Quote Investigator: QI has been unable to find this quotation in John Dewey’s oeuvre.
QI conjectures that someone created a summary statement of Dewey’s position on this topic. The summary may have evolved as it was retransmitted. Next, someone placed quotation marks around the summary and attributed the words directly to Dewey. This is a known mechanism for the generation of misquotations.
In 1910 Dewey published “How We Think” which included two passages that were roughly analogous to the quotation, but in the first passage Dewey used words such as “perplexity” and “reflection”: 1
Demand for the solution of a perplexity is the steadying and guiding factor in the entire process of reflection. Where there is no question of a problem to be solved or a difficulty to be surmounted, the course of suggestions flows on at random.
In the following passage Dewey attempted to restate a thesis in his book, but his phrasing was not concise, and he still employed words such as “perplexity”: 2
We may recapitulate by saying that the origin of thinking is some perplexity, confusion, or doubt. Thinking is not a case of spontaneous combustion; it does not occur just on “general principles.” There is something specific which occasions and evokes it.
The next part of this article includes examples of individuals who have attempted to summarize Dewey’s point concisely. Selected citations appear in chronological order.
In October 1914 William F. Russell of the George Peabody College for Teachers addressed a meeting of colleges and preparatory schools. He contrasted old theories of pedagogy to the theory propounded by Dewey. Boldface has been added to excerpts: 3
The difference between the old theory and the new is this: the old theory believed that thinking ability was secured thru any kind of work that was hard; the new theory believes that thinking ability is secured by having problems to think about, and many of them, and that thinking is tied up with the immediately useful. We only think when we have a problem, is the purport of Dewey’s work, a problem the solution of which is worth while to us.
The boldface text contains Russell’s conception of Dewey’s main point; Russell was not quoting Dewey. Note that the first phrase in boldface partially matched the quotation under examination although it did not contain the word “confronted”.
In 1919 P. J. Zimmers who was a Superintendent of City Schools in Wisconsin published a revised edition of “Teaching Boys and Girls How to Study”. Zimmers referred to Dewey’s work by presenting a summary that was very similar to Russell’s summary: 4
We only think when we have a problem, the solution of which is worth while to us, is the purport of Dewey’s work. This theory maintains that thinking ability is secured by having problems to think about and that thinking is tied up with the immediately useful.

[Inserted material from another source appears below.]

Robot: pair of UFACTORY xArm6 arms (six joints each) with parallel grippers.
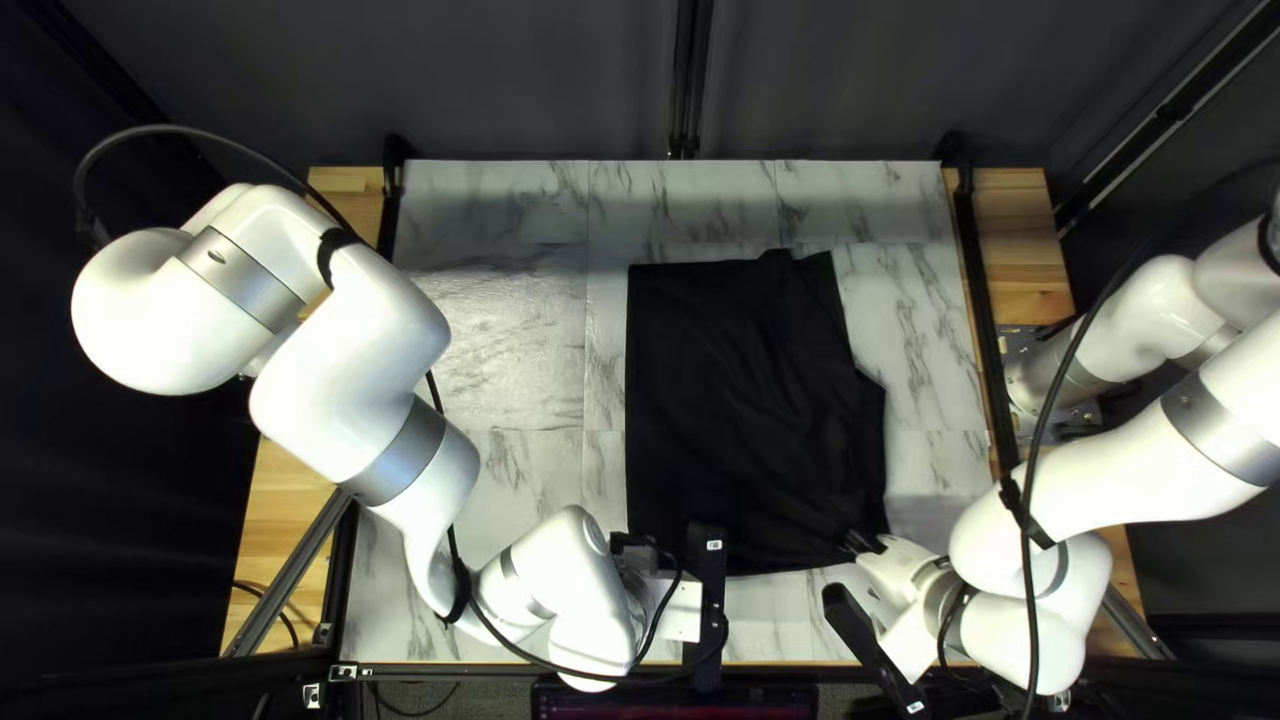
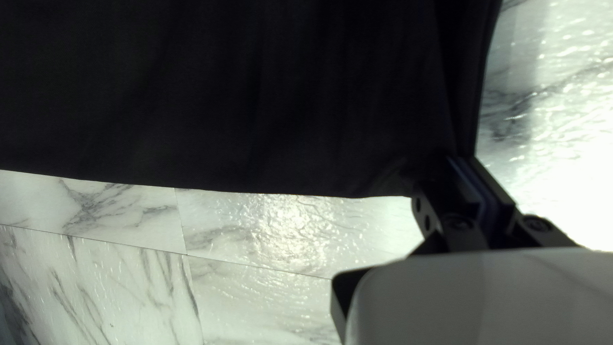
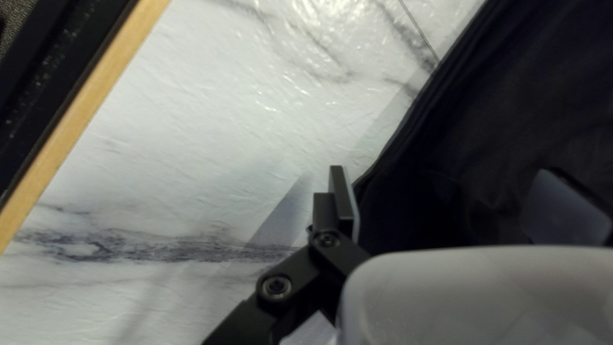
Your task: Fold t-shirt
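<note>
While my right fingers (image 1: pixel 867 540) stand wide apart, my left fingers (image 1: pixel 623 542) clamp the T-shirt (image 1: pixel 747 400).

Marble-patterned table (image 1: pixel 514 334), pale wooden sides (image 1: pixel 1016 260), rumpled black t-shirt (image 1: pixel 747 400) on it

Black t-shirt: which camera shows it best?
The top left view: nearly the whole outline of the black t-shirt shows. The left wrist view shows only a section with two edges; the right wrist view, a section along one edge.
</note>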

In 1929 “The Rotarian” published “The Women of Rotary” by Helena Weatherby which included a quotation attributed to Dewey: 5
But you will do your best thinking when the hosts are upon you; John Dewey knew what he was saying when he wrote, “We only think when we are in trouble.”
QI has not found the quotation above in Dewey’s writings. Yet, the statement was a pithy version of one of Dewey’s points. QI hypothesizes that this citation provided an example of the migration from summary remark to direct quotation. However, the expression was only a partial match for the quotation under analysis.
In 1959 Lawrence A. Kimpton who was Chancellor of the University of Chicago published an article in “The School Review” that contained another compact representation of Dewey’s viewpoint. The ellipses were in the original text: 6
Dewey was concerned with the problem of how we think, and this was the title of one of his earliest and best books. To express his conclusions in the jargon of the philosophers, all thinking originates in a problematic situation and is brought to a conclusion within a context which shapes the thinking and determines the relevance and, indeed, the truth of the conclusion…. We think when we have a problem to think about. The way we think is determined by a complex context involving certain partial information and certain desired conclusions, . . . It is understandable, therefore, that Dewey emerged with a somewhat new definition of knowledge and of truth.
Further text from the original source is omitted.